**Task directions:** Report each line from the entries in which "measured" can be found.

+--

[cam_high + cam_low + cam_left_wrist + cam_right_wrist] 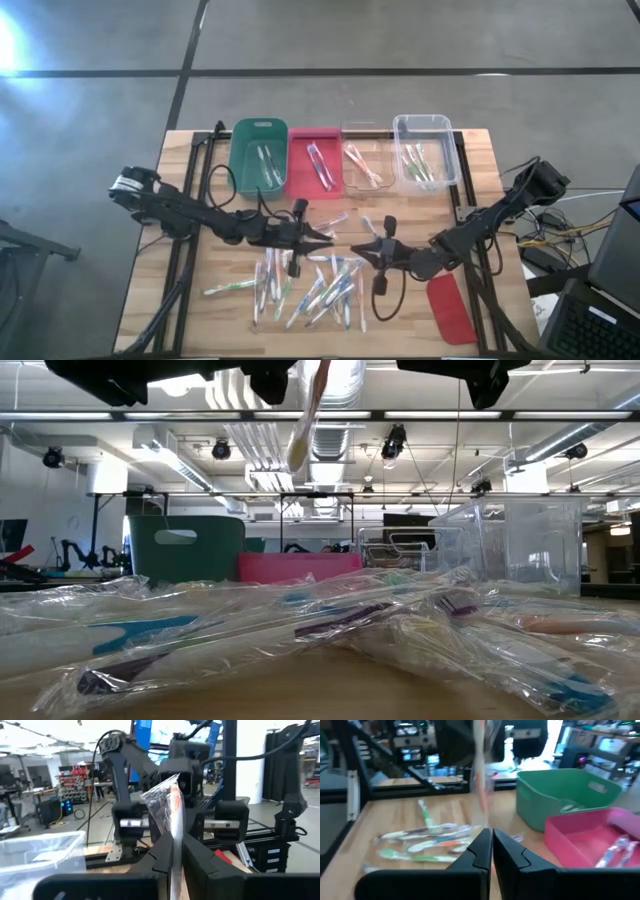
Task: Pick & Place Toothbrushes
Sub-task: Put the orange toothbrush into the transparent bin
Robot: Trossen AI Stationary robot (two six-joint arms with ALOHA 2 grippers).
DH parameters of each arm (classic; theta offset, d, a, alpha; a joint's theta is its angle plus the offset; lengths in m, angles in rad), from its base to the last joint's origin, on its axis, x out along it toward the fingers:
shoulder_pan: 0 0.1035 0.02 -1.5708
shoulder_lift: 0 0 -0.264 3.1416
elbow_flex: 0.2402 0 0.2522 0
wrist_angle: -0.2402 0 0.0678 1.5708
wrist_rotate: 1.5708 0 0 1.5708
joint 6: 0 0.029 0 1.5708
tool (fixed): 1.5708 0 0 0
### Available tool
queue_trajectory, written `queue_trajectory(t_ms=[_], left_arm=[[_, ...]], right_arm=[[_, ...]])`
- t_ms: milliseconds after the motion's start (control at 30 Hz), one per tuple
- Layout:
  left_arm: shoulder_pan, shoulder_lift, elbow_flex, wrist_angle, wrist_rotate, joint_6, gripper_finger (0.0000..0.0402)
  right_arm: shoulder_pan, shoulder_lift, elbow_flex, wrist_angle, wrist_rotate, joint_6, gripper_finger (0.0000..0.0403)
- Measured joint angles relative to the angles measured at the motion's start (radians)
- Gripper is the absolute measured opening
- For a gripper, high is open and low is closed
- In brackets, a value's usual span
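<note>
- Wooden tabletop [220, 300] is seen from above on a grey concrete floor, with four bins lined up along the far edge: green bin [260, 153], pink bin [314, 162], a small clear bin [364, 160] and a bigger clear bin [427, 150].
- Each bin is loaded with a few wrapped toothbrushes; exact numbers can't be made out from the high view.
- A loose pile of toothbrushes [315, 285] is spread across the middle of the table, roughly a dozen or more, too tangled to be counted properly.
- A flat red lid [451, 308] is parked near the right front corner, only caught in the high view.
- Left gripper [322, 237] is clamped on one wrapped toothbrush with an orange accent [172, 815]; that's best shown by the left wrist view, and the low view shows it dangling above the pile.
- Right gripper [362, 250] is held just beside it over the pile, fingers [475, 849] pressed together with nothing between them.
- Ceiling pipes and lights are only picked up by the low view.
</note>
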Motion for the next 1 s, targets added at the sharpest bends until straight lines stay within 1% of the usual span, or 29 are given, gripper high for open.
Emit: queue_trajectory(t_ms=[67, 200, 367, 533, 700, 833, 933, 1000], left_arm=[[0.000, 0.000, 0.006, -0.001, 0.006, 0.001, 0.0032], [0.000, 0.000, 0.022, 0.000, 0.007, 0.005, 0.0042], [0.000, 0.000, 0.023, 0.002, 0.008, 0.029, 0.0037], [0.000, 0.001, 0.023, 0.051, 0.008, 0.061, 0.0039], [0.001, 0.001, 0.026, 0.080, 0.008, 0.090, 0.0036], [0.007, 0.001, 0.037, 0.079, 0.008, 0.092, 0.0037], [0.012, 0.001, 0.048, 0.078, 0.008, 0.092, 0.0039], [0.013, 0.001, 0.055, 0.076, 0.014, 0.093, 0.0039]], right_arm=[[0.000, 0.000, -0.001, 0.002, -0.025, -0.003, 0.0023], [0.000, 0.000, -0.002, 0.006, -0.030, -0.010, 0.0048], [-0.004, 0.001, -0.001, 0.068, -0.031, -0.062, 0.0090], [-0.030, 0.011, 0.011, 0.110, -0.034, -0.103, 0.0127], [-0.059, 0.024, 0.027, 0.107, -0.037, -0.115, 0.0156], [-0.077, 0.022, 0.030, 0.136, -0.095, -0.121, 0.0172], [-0.093, 0.024, 0.031, 0.166, -0.149, -0.154, 0.0181], [-0.102, 0.027, 0.037, 0.164, -0.162, -0.169, 0.0186]])
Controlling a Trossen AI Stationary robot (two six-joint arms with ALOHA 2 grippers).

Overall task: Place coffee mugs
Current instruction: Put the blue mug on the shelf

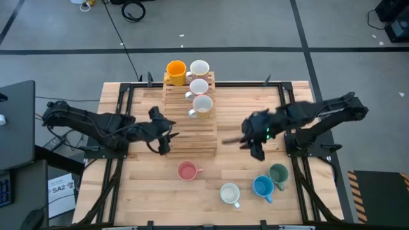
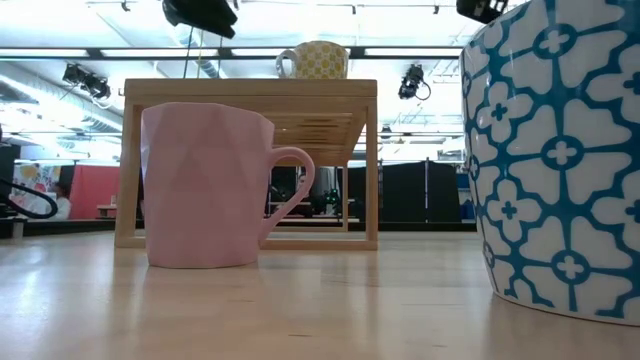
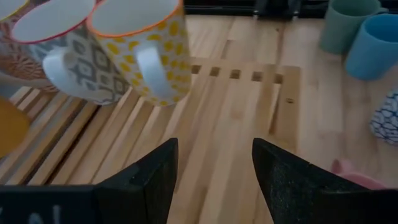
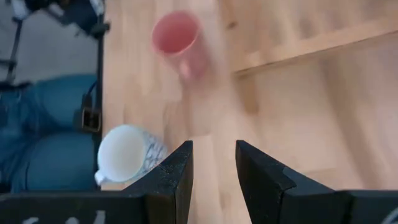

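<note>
A slatted wooden rack (image 1: pixel 189 131) stands mid-table. At its far end stand an orange mug (image 1: pixel 176 70) and three white or cream mugs (image 1: pixel 199 68), (image 1: pixel 199 86), (image 1: pixel 202 104). On the bare table near the front stand a pink mug (image 1: pixel 187 170), a white blue-patterned mug (image 1: pixel 229 193), a blue mug (image 1: pixel 262 186) and a dark green mug (image 1: pixel 278 173). My left gripper (image 1: pixel 169 136) hangs open at the rack's left edge; in its wrist view the left gripper (image 3: pixel 214 146) has only slats between its fingers. My right gripper (image 1: pixel 245 141) hangs open beside the rack's right edge; the right wrist view shows it (image 4: pixel 214 146) holding nothing.
The rack's near half (image 3: pixel 236 118) is bare slats. In the low view the pink mug (image 2: pixel 210 185) and the patterned mug (image 2: pixel 560 160) stand close in front of the rack (image 2: pixel 250 95). A person in jeans (image 4: pixel 43 137) is at the table's near edge.
</note>
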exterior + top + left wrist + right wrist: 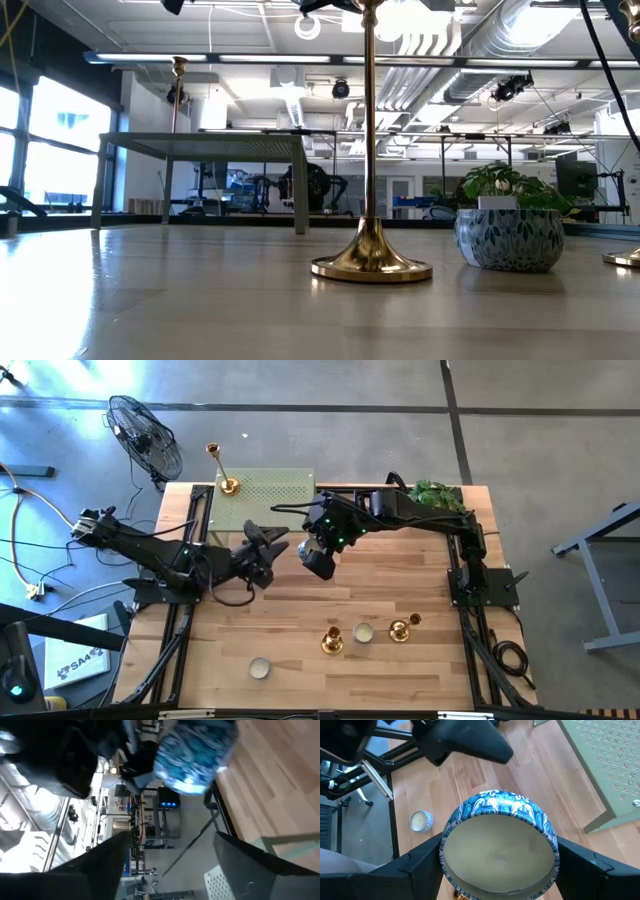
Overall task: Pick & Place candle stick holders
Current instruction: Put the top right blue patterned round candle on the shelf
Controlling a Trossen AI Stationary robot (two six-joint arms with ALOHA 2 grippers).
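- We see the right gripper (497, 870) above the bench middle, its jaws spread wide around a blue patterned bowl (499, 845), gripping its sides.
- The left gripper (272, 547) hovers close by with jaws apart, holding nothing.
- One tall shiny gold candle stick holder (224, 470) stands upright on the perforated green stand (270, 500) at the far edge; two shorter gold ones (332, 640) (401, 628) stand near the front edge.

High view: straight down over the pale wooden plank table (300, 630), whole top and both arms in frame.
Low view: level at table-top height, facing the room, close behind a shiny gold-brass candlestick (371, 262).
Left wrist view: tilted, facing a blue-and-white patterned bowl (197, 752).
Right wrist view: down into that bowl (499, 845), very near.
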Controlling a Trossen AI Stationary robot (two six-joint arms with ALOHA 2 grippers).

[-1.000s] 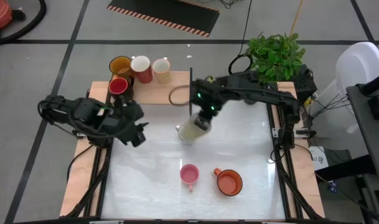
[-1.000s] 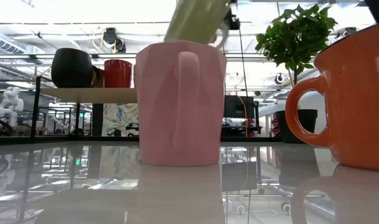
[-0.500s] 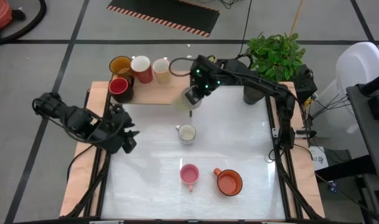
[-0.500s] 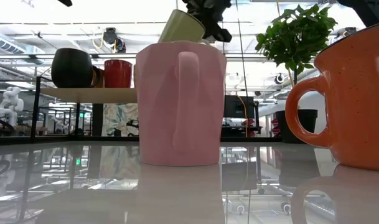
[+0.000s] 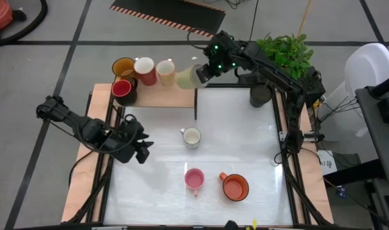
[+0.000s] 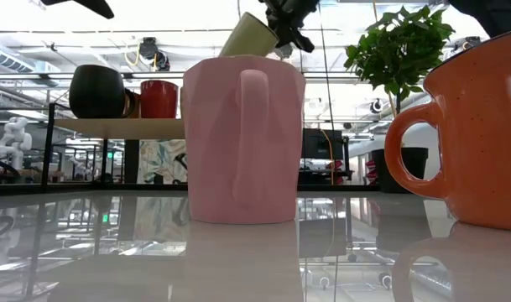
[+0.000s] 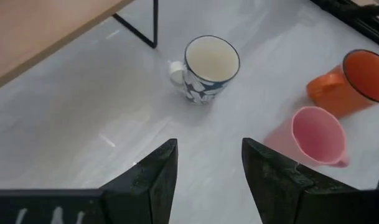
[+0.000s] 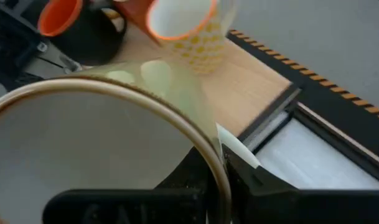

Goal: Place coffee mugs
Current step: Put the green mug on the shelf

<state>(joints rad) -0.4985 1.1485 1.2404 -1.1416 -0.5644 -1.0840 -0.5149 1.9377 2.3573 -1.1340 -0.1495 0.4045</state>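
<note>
right gripper (image 5: 205,71) gripping cream mug (image 5: 187,77) (tilted), apparently airborne

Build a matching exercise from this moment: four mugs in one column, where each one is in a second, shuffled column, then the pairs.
Things:
1. pale green mug
2. pink mug
3. red mug
4. white patterned mug

Places:
A. on the wooden shelf, among other mugs
B. alone mid-table, ahead of the left pincer
C. held tilted in the right pincer above the shelf's edge
D. on the white table beside the orange mug

Pairs: 1-C, 2-D, 3-A, 4-B
</note>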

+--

**Task result:**
- Measured joint angles relative to the angles measured at the motion's start (radians)
- Gripper is the absolute measured opening

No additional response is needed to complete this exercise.